Missouri hitters have their work cut out against Vandy aces

Reid Glenn

Missouri baseball has played 12 consecutive games on the road, but when the Tigers return to Taylor Stadium on Thursday for their first home game since Feb. 28, they won’t have a friendly welcome-home party.

Missouri’s opponent, Vanderbilt, took the top spot from Arkansas in the D1Baseball.com Top 25 this week after winning two of its three games last weekend against South Carolina.

The Commodores are packed with talent, with players such as Dominic Keegan and Isaiah Thomas , who are hitting .514 and .343 so far this season. They have seven players with double-digit RBI, and the pitching staff has an overall ERA under 2.5.

Missouri, on the other hand, has struggled this year. At 8-12, the Tigers have not had the start they wanted. Most of Missouri’s pitchers struggle to keep their ERA under 5, and the staff has given up nearly as many walks as it has strikeouts.

Missouri batters are hitting just .252 this season. The Tigers trail Vanderbilt in almost every offensive category, including runs (146-112), hits (176-165), RBI (134-103), slugging percentage (.403-.374), walks (135-101) and on-base percentage (.410-.357).

Power hitters Luke Mann and Chad McDaniel are both underperforming. Third baseman Mann is tied for the most home runs on the team with three, but also has the most strikeouts with 28. McDaniel has the next most with 17. Mann’s batting average sits below the Mendoza Line and he currently has an OBP of .284.

McDaniel started off hot, going 5 for 10 with a home run in Missouri’s first series at Grand Canyon, but has since slumped. In the Tigers’ last two series, at Illinois State and Kentucky, McDaniel has gone 4 for 25 with only one extra-base hit.

Those are not the stats a team wants to carry into a series against the No. 1 team in the nation.

When Vanderbilt plays, most of the attention is centered on two guys.

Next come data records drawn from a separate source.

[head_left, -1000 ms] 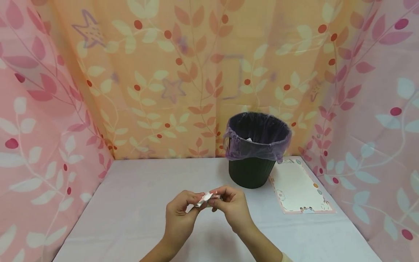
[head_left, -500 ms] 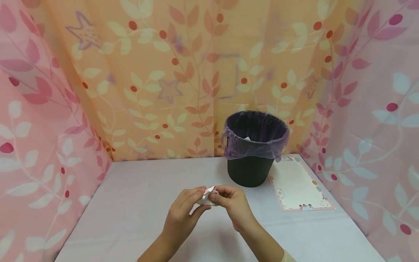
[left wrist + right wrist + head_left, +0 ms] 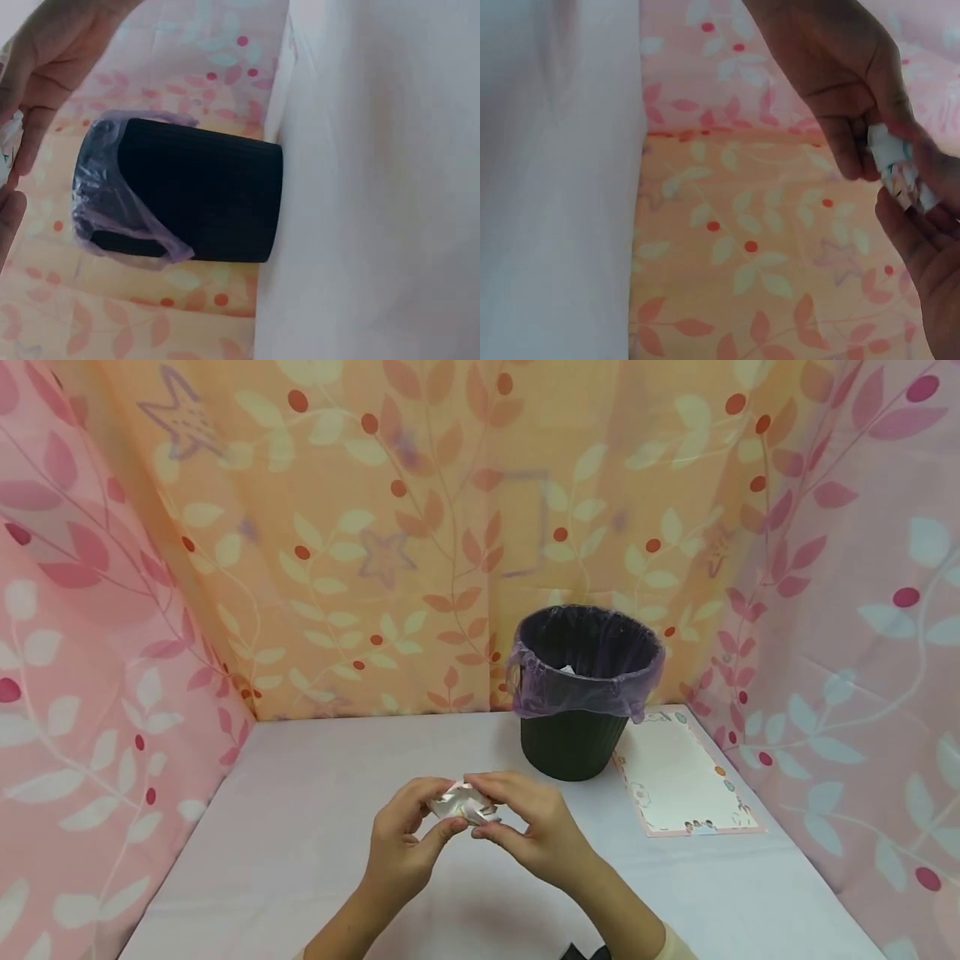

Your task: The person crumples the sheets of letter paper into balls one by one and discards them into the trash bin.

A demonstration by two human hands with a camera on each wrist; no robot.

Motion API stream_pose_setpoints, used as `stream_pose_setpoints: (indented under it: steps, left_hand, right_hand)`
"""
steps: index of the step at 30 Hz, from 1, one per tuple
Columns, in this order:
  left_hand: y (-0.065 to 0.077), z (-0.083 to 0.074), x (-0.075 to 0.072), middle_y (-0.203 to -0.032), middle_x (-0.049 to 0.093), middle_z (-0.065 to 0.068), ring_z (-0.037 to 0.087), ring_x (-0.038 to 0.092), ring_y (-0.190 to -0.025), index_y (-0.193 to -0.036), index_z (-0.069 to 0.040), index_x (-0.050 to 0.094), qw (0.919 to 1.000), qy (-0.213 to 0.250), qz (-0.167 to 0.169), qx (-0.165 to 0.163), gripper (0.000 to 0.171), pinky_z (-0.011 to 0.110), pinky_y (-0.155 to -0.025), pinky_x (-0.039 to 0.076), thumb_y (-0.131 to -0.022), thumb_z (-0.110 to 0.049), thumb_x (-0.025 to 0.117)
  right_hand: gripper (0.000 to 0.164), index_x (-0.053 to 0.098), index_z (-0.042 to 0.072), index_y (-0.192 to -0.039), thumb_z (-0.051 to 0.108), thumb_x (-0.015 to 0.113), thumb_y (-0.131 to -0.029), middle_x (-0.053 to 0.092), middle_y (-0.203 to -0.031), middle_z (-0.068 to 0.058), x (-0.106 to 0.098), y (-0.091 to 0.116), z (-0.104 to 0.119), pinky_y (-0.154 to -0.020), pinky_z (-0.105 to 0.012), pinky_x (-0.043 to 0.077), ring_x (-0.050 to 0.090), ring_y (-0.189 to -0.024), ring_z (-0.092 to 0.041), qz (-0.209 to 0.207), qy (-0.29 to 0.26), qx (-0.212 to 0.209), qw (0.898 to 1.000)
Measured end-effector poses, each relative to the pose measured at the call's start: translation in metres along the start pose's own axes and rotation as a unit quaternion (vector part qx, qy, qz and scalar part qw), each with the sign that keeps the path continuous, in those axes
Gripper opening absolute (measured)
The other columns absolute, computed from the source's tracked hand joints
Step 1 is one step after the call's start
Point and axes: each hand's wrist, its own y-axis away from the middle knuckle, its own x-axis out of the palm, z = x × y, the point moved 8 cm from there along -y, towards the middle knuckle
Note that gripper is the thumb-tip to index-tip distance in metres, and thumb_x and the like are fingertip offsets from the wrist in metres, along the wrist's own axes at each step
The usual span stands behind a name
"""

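Note:
A small crumpled piece of white paper [image 3: 463, 803] with some coloured print is held above the table between both hands. My left hand [image 3: 405, 831] grips its left side, thumb below and fingers above. From the right, my right hand [image 3: 528, 818] pinches the other side in the same way. The right wrist view shows printed patches on the crumpled paper [image 3: 896, 169] between the two hands. At the left edge of the left wrist view, only a sliver of the paper [image 3: 10, 142] shows.
A dark bin [image 3: 573, 743] with a purple bag over its rim stands beyond the hands to the right, something white inside. A sheet with a decorated border [image 3: 686, 781] lies right of the bin. Patterned curtains [image 3: 375, 568] enclose the white table [image 3: 315, 793]. A black object [image 3: 581, 952] shows at the bottom edge.
Both hands have shifted their grip on the paper, which now looks more bunched and rounded. The head view has tilted slightly, and a black object has appeared at its bottom edge.

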Motion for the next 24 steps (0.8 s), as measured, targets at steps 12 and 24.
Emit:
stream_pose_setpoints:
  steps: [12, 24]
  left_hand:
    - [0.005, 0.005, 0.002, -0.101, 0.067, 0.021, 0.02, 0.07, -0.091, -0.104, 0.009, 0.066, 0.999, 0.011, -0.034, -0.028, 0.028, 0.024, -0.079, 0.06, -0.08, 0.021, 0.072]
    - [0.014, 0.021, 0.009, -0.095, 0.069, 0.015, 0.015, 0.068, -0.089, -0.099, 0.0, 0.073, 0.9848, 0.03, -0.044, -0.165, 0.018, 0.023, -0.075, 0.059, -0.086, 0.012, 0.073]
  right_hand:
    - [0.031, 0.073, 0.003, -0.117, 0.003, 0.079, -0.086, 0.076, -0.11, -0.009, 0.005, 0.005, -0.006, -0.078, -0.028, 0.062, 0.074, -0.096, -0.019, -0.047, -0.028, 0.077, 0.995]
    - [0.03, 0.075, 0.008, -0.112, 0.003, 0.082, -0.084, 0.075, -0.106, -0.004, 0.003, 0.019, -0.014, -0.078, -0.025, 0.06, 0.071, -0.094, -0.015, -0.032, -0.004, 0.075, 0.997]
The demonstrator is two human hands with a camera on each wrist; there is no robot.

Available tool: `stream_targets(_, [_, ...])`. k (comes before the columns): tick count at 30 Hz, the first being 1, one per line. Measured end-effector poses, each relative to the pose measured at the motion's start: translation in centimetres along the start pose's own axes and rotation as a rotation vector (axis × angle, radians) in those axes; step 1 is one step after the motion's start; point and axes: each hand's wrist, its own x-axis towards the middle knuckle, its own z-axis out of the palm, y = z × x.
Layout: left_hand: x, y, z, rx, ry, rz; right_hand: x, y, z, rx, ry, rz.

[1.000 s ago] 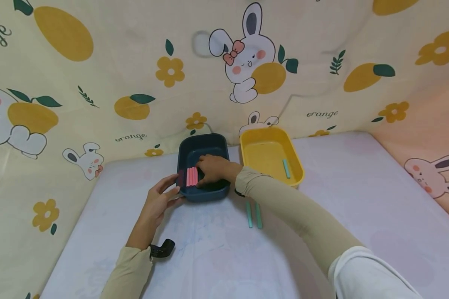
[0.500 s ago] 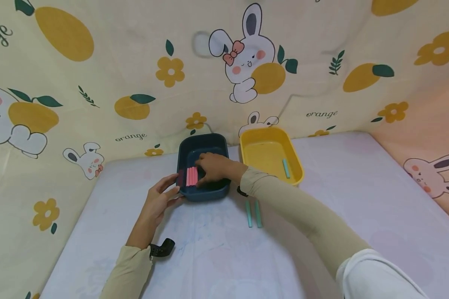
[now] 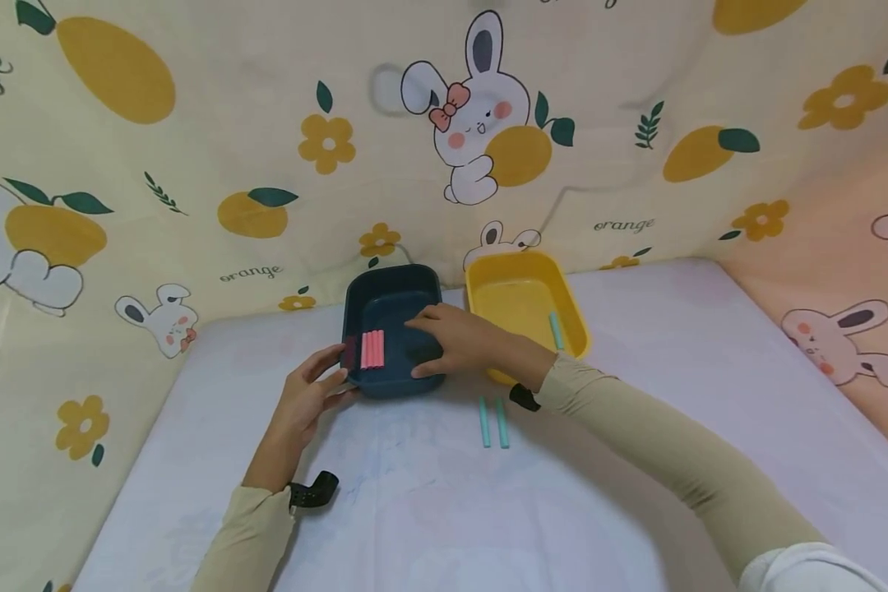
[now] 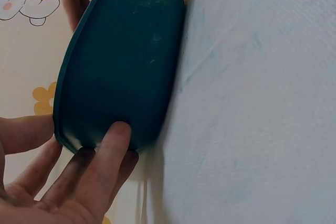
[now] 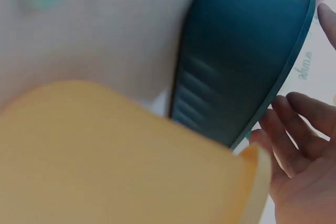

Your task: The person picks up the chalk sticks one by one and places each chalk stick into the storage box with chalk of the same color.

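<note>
A dark blue plastic tray (image 3: 397,386) stands at the back of the table. Lined up along its left part lie several pink sticks (image 3: 372,349), with a dark maroon strip (image 3: 350,352) against the left end. My left hand (image 3: 303,393) grips the tray's front left corner; in the left wrist view its thumb (image 4: 116,135) presses the outer wall. Over the tray's right rim hovers my right hand (image 3: 466,341), fingers spread and holding nothing. In the right wrist view those fingers (image 5: 310,111) appear beside the tray rim, the palm turned toward the camera.
To the right of the blue tray is a yellow tray (image 3: 518,263), partly behind my right hand, with a mint green stick (image 3: 556,330) in it. Two more mint green sticks (image 3: 502,423) lie on the white table (image 3: 444,526) in front. A printed cloth (image 3: 385,164) hangs behind.
My right hand has moved right, away from the pink sticks to the tray's right rim, its fingers spread. The left hand keeps its hold on the corner. The head view has shifted slightly.
</note>
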Motion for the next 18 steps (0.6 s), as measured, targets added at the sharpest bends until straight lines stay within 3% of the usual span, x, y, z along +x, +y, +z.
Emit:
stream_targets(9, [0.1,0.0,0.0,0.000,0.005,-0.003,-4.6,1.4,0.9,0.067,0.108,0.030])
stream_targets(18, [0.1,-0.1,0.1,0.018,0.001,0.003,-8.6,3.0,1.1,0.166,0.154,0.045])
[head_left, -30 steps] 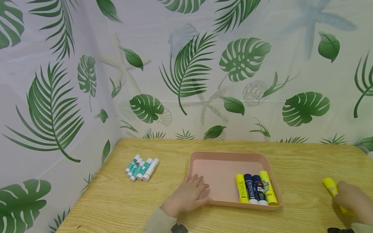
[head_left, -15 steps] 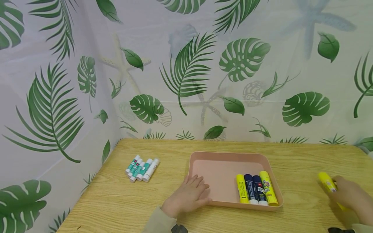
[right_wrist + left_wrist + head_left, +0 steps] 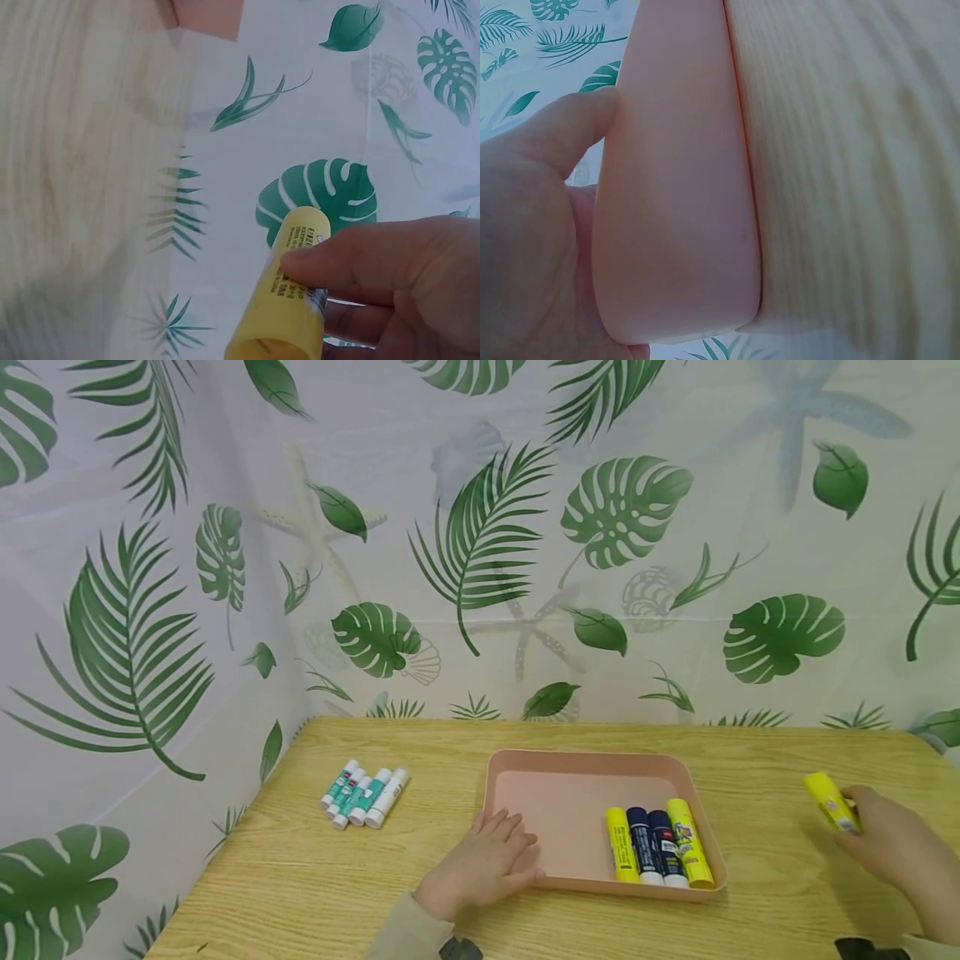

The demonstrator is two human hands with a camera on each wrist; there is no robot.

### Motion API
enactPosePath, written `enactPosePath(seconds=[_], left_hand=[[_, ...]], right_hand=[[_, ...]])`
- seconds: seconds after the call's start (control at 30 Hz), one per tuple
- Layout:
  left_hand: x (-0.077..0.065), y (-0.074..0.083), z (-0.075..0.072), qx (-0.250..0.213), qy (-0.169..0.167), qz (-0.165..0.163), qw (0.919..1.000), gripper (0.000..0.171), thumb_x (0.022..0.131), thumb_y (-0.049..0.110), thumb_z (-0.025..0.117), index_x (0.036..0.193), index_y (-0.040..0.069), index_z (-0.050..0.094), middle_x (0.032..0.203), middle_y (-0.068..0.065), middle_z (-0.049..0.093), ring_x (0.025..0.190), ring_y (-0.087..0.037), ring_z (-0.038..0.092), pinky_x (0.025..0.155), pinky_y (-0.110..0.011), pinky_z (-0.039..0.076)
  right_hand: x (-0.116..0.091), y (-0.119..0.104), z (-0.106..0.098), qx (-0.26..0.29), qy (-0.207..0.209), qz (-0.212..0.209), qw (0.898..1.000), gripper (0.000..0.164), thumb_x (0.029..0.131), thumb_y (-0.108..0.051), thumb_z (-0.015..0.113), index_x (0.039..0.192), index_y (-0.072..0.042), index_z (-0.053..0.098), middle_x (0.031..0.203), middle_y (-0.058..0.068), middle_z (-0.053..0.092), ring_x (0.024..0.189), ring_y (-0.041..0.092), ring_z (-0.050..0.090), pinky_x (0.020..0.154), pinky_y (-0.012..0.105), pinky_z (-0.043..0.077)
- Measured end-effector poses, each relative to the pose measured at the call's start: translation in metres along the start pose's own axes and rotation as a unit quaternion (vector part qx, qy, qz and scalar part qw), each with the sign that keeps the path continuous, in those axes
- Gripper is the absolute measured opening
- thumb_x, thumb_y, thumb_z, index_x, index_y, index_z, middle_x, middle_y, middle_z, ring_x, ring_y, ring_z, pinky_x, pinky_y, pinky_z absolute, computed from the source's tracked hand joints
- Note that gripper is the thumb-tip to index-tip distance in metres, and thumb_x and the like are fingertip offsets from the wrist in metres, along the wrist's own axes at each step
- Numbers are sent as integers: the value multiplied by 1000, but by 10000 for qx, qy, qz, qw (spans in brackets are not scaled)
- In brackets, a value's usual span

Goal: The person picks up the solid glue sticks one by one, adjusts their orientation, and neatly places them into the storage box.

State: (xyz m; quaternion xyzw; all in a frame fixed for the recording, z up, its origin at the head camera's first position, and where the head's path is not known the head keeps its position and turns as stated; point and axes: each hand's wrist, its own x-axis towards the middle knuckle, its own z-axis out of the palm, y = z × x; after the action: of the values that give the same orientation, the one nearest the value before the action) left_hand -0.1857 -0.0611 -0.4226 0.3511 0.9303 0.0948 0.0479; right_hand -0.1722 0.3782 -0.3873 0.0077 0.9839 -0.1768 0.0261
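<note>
In the head view my right hand (image 3: 896,839) pinches a yellow glue stick (image 3: 823,795) above the table, right of the pink tray (image 3: 585,764). The right wrist view shows the thumb lying along the printed side of that glue stick (image 3: 281,307). My left hand (image 3: 483,864) rests over the tray's near left corner with its fingers extended. Up close, the left thumb touches the rim of the tray wall (image 3: 679,172). Inside the tray, on the right, stand side by side a slim yellow glue stick (image 3: 622,845), two dark blue glue sticks (image 3: 645,845) and a thicker yellow glue stick (image 3: 690,843).
Several green and white glue sticks (image 3: 352,795) lie grouped on the table's left side, with a whiter one (image 3: 387,797) at their right end. A leaf-patterned sheet (image 3: 480,693) hangs behind the wooden table (image 3: 300,877).
My right hand has lifted the yellow glue stick from the table and carried it up and leftward, toward the tray. The left hand and the other glue sticks stay where they were.
</note>
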Motion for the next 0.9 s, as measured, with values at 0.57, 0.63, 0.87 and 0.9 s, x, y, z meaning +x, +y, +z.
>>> enactPosePath(seconds=[0.57,0.63,0.87,0.9], left_hand=[[0,-1,1,-52,-21,-3,10000,52,92,48,33,128,13,46,139,-12,32,129,-29,21,103,-48,12],[0,-1,0,-66,-30,-6,10000,52,92,48,33,128,13,46,139,-12,31,129,-29,21,103,-48,12],[-1,0,0,-80,-19,-22,10000,52,92,48,33,129,13,46,139,-13,31,130,-29,20,103,-48,12],[-1,0,0,-77,-17,-28,10000,52,92,48,33,129,13,45,139,-12,31,130,-29,20,103,-48,12]], right_hand=[[-13,-65,-10,-66,733,-471,9962,60,74,-7,62,116,24,33,99,38,45,76,38,50,58,46,42],[-14,-73,-10,-67,802,-507,9955,61,74,-7,63,117,22,33,99,37,46,77,39,50,59,48,42],[-20,-96,-6,-23,1102,-682,9916,61,74,-9,63,122,17,35,103,33,46,81,38,50,58,48,42],[-21,-98,-5,-20,1129,-704,9911,61,74,-9,62,122,16,35,104,33,46,81,38,50,58,48,42]])
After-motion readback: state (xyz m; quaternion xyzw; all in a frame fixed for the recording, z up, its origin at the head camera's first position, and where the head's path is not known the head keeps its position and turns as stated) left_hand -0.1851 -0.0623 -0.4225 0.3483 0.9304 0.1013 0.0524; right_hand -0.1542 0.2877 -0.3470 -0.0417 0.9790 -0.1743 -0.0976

Pitchers Kumar Rocker and Jack Leiter were already high on most MLB Draft boards, but now folks in baseball circles are saying they could be the first-ever teammates to be the top two picks in the draft.

As a junior, Rocker is well-established as a potential first overall pick. In 2019, the 6-foot-5, 245-pound right-hander joined the Commodores as the highest-ranked prep player in the nine-year history of the Baseball America 500 rather than sign with the Colorado Rockies, who drafted him in the 38th round in 2018.

Rocker lived up to the hype, bursting onto the college baseball scene after garnering multiple awards during his rookie season, including freshman of the year for both D1Baseball.com and Baseball America, SEC All-Freshman Team honors and The Tennessean 2019 Sportsperson of the Year accolade. He ended his first season on the highest note in college baseball, winning the College World Series and taking home the series’ Most Outstanding Player award.

In the time since, Rocker has done nothing but further solidify his spot as the top amateur prospect. So far this season, he has a 0.58 ERA over 31 innings, giving up just 11 hits and 10 walks while striking out 48 opposing hitters.

Rocker cuts an imposing figure on the mound and backs up his reputation with a blistering fastball and wipeout slider. He pitches with confidence and has a competitive fire that his coach, Tim Corbin, told MLB Network reminds him of Bob Gibson’s. He is expected to start Thursday against the Tigers.

Leiter, who is expected to take the mound Friday, was ranked on MLB.com as the No. 6 prospect in the country before the season. Since then, the sophomore, who is the son of World Series champion and former MLB All-Star Al Leiter, has done nothing but overachieve, culminating in a 16-strikeout no-hitter last Saturday against the Gamecocks.

All 16 of those Ks came on his overpowering fastball, but Leiter also throws a knee-buckling curveball, a changeup and added a cutter to his arsenal during the lengthened offseason.

Like Rocker, Leiter carries a 5-0 record into the series against Missouri. He has given up just one earned run over 29 innings pitched, striking out 49 and holding opposing hitters to a paltry .076 batting average against.

At 6-foot, Leiter is considered small for a pitcher but has yet to maximize his beautiful high-leg-kick delivery. Along with a new cutter, Leiter worked on increasing his fastball velocity over the offseason, pushing it from 90-94 mph to 94-97 mph. Leiter focuses on an aggressive pull down on his fastball release, which gives the pitch an almost-rising effect.

Missouri has a tough task ahead of itself, but it also has the opportunity to be the first team in 2021 to knock around one or both of the Commodores’ two aces. If the Tigers steal a game from Leiter or Rocker, they would be the talk of the collegiate baseball world.